S ometimes called the Godfather of New Age, Carlos Castaneda wrote eleven books in which he claimed to have apprenticed with a Mexican-Indian shaman descended from ancient Toltec sorcerers. According to Castaneda, this shaman, Don Juan Matus, taught him to set aside the conventional modes of interpreting reality that we are taught since birth, and to perceive and even manipulate the flowing energy of the universe. Castaneda, whose first writings earned him a doctorate in anthropology from UCLA, purported to be a “Nagual,” an intermediary to the unknown, and offered classes in perceiving “non-ordinary reality” until his death in 1998. His books and teachings became so popular that he became the subject of a 1970s Time Magazine cover story on “magic and reality” and was a regular denizen of the bestseller lists. To many, however, Castaneda was a fraud, and don Juan Matus a pure fabrication.

It might have been helpful to have this information clearly and concisely presented up front. Instead, Carlos Castaneda: Enigma of a Sorcerer is a jumbled treatment of the mysterious, reclusive “New Age guru” that is short on facts and long on speculation.
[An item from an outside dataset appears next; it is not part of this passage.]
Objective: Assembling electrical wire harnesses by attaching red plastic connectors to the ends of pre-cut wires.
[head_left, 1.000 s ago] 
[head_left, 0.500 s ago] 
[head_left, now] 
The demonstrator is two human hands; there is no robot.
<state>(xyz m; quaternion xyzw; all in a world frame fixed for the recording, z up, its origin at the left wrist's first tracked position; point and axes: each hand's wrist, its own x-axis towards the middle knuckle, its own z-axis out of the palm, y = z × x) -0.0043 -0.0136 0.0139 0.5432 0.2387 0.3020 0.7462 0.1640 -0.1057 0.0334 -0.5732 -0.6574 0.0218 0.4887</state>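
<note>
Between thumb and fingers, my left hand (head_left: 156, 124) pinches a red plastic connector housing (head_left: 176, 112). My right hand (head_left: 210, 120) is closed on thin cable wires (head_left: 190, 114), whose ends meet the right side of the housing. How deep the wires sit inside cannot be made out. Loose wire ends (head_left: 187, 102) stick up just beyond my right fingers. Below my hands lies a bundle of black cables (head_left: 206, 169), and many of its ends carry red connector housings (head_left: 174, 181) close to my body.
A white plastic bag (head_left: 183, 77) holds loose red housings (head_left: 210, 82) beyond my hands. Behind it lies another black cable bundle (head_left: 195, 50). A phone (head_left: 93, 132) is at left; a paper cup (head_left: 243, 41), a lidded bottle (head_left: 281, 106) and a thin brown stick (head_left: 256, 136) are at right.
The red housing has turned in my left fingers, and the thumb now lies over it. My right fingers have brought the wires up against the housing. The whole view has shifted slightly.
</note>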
The film is brought to us by Ralph Torjan, a former participant in Castaneda's workshops, including the exclusive and secretive “Sunday Class.” Torjan has loftier goals than simply educating his audience, which he seeks to do by presenting numerous interviews with scholars and members of Castaneda's coterie. Torjan also seeks to stimulate the audience's own perception of “non-ordinary reality” through the use of visuals and music. Unfortunately, Torjan had no funds with which to achieve this goal. The result is a documentary saturated with cheezy Public-Access quality visual effects in which formal exposition is eschewed. This makes for a “non-ordinary” documentary, perhaps, but not one most people will glean much from sitting through. An intentional satire of what people consider to be stereotypically “New Age” could not possibly have resulted in a more exaggerated parody than long segments of this film.
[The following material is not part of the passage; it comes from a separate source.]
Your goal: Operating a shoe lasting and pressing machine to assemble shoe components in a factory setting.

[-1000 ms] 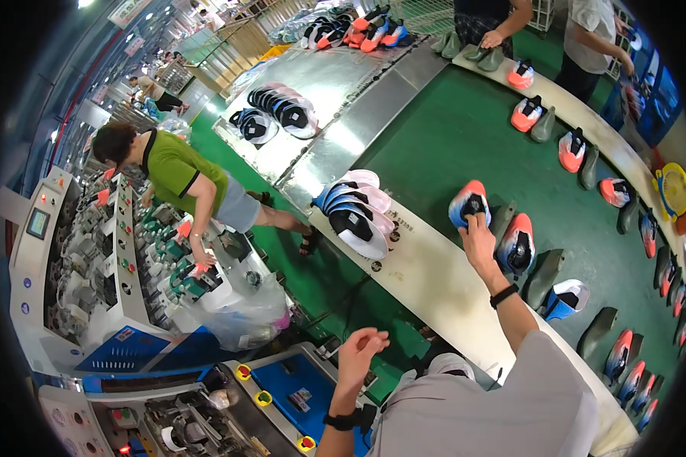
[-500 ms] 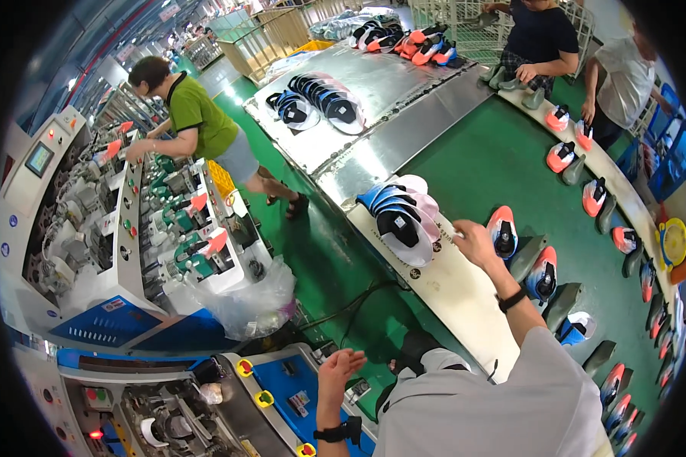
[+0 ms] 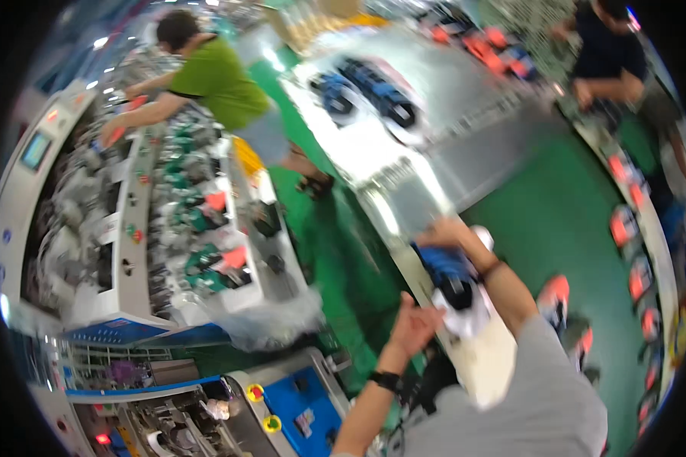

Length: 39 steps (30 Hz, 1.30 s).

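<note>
A stack of blue, black and white shoe uppers [image 3: 459,293] lies overlapped on a narrow cream-coloured board [image 3: 484,362] in front of me. My right hand [image 3: 443,233] reaches over the far end of that stack, touching or just above it. Its fingers are blurred and partly hidden, so a grip cannot be made out. My left hand [image 3: 416,327] hangs beside the near end of the stack, thumb and fingers apart, with nothing in it.
Beyond the board stands a metal table [image 3: 305,84] bearing more shoe uppers [image 3: 381,95]. At left, a person in a green shirt [image 3: 219,84] works at a machine [image 3: 133,228]. Shoes line a curved conveyor [image 3: 587,141] at right. A blue-topped machine panel [image 3: 301,396] is near my left arm.
My right hand has moved left and farther away onto the stack. My left hand has risen rightward toward it. The whole view has shifted, and the green-shirted person leans farther over the machine.
</note>
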Each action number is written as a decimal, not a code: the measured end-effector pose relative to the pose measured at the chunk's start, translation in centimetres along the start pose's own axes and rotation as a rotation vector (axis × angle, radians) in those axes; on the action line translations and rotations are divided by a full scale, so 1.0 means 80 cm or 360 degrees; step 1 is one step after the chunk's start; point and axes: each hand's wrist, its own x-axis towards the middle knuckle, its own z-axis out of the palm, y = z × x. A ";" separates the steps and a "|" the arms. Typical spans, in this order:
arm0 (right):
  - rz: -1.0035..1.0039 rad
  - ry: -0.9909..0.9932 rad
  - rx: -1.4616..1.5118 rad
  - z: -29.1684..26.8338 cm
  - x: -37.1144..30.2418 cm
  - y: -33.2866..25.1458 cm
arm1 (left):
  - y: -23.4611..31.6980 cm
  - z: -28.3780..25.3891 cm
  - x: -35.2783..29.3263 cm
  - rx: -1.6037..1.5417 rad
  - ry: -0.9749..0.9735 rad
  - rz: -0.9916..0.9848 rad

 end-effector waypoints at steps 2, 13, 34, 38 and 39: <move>-0.0287 0.0367 0.0114 0.028 -0.020 0.054 | -0.013 0.019 0.060 -0.0300 -0.0072 -0.0123; -0.0800 0.0993 0.0724 0.093 -0.210 -0.095 | -0.027 0.032 -0.028 -0.0728 0.0006 0.0453; -0.3073 -0.0619 0.0720 0.511 -0.685 -0.487 | -0.485 -0.033 -0.748 -0.0723 0.1980 0.3100; -0.2416 -0.1916 0.0384 0.561 -0.715 -0.475 | -0.513 -0.035 -0.762 -0.0795 0.2279 0.3114; -0.2457 -0.1906 0.0337 0.562 -0.726 -0.482 | -0.511 -0.040 -0.767 -0.0823 0.2369 0.2913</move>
Melissa Wards talks about Castaneda
Melissa Ward talks in front of blue-screen effects about her time with Carlos Castaneda.

The film opens with a bad laser light show combined with floating, distorted images of people talking in sound bites about Castaneda. Torjan intends the irritating score, most of which sounds like it has been produced on a Dollar-Store Casio, to echo Shamanic drumming used on a vision quest. The music's binaural frequency is supposed to link brainwaves to breathing patterns, and help us tap into non-ordinary reality.
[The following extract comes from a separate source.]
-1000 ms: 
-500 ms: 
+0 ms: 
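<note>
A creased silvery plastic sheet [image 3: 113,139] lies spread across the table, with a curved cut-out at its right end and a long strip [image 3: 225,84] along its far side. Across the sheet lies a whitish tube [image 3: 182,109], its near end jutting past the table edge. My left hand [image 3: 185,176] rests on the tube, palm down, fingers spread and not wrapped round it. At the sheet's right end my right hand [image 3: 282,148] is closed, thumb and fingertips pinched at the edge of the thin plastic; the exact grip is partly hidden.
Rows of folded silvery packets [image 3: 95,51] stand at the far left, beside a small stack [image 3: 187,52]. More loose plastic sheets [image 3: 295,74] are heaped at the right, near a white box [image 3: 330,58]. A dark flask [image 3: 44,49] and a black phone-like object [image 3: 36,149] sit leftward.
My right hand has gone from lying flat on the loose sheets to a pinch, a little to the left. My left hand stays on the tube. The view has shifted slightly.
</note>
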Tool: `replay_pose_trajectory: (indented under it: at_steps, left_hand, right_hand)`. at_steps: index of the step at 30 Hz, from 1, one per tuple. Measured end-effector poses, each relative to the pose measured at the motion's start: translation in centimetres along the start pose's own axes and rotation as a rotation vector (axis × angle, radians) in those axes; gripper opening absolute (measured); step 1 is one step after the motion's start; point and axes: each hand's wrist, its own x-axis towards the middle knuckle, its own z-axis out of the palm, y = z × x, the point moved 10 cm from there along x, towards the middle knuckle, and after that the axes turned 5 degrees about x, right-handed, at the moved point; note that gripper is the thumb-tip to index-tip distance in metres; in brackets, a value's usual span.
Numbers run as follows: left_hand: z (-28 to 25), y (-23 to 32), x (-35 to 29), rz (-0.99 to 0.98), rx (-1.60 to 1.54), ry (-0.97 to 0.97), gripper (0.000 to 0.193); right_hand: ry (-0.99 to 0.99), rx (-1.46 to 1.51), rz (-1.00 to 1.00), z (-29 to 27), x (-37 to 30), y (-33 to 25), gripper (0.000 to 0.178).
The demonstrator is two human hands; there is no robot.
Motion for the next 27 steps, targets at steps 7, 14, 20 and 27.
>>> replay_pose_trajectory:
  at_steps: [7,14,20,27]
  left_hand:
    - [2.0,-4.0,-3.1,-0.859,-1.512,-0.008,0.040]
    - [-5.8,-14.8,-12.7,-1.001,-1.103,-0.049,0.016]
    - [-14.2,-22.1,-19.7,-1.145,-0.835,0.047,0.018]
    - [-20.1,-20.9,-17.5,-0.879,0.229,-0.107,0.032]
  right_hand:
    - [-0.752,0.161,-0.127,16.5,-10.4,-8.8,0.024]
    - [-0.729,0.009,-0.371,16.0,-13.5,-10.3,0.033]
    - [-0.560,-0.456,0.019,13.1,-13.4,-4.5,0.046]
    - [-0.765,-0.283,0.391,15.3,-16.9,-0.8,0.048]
What the soundtrack does do is make it difficult to follow what people are saying, and Torjan's failure to present information in a clear way exacerbates the confusion. A small example: the late Daniel Noel of the Pacifica Graduate Institute, a respected school of depth psychology and home of the Joseph Campbell Library, cites a drawing from central Siberia of a man in an antler headdress beating on drum. It bears the caption, “Shaman, or priest of the devil.” Yet Torjan doesn't show the drawing itself. Indeed, he presents almost no evidentiary support or illustrative visuals for any of the statements made by the interviewees. He eventually walks through basic Casteneda teachings and terminology like “tensegrity,” “recapitulation,” and “inner silence,” much of which seems pilfered from various religious traditions and modern-day authors who write about the subjectivity of reality, dream travel, and the collective unconscious.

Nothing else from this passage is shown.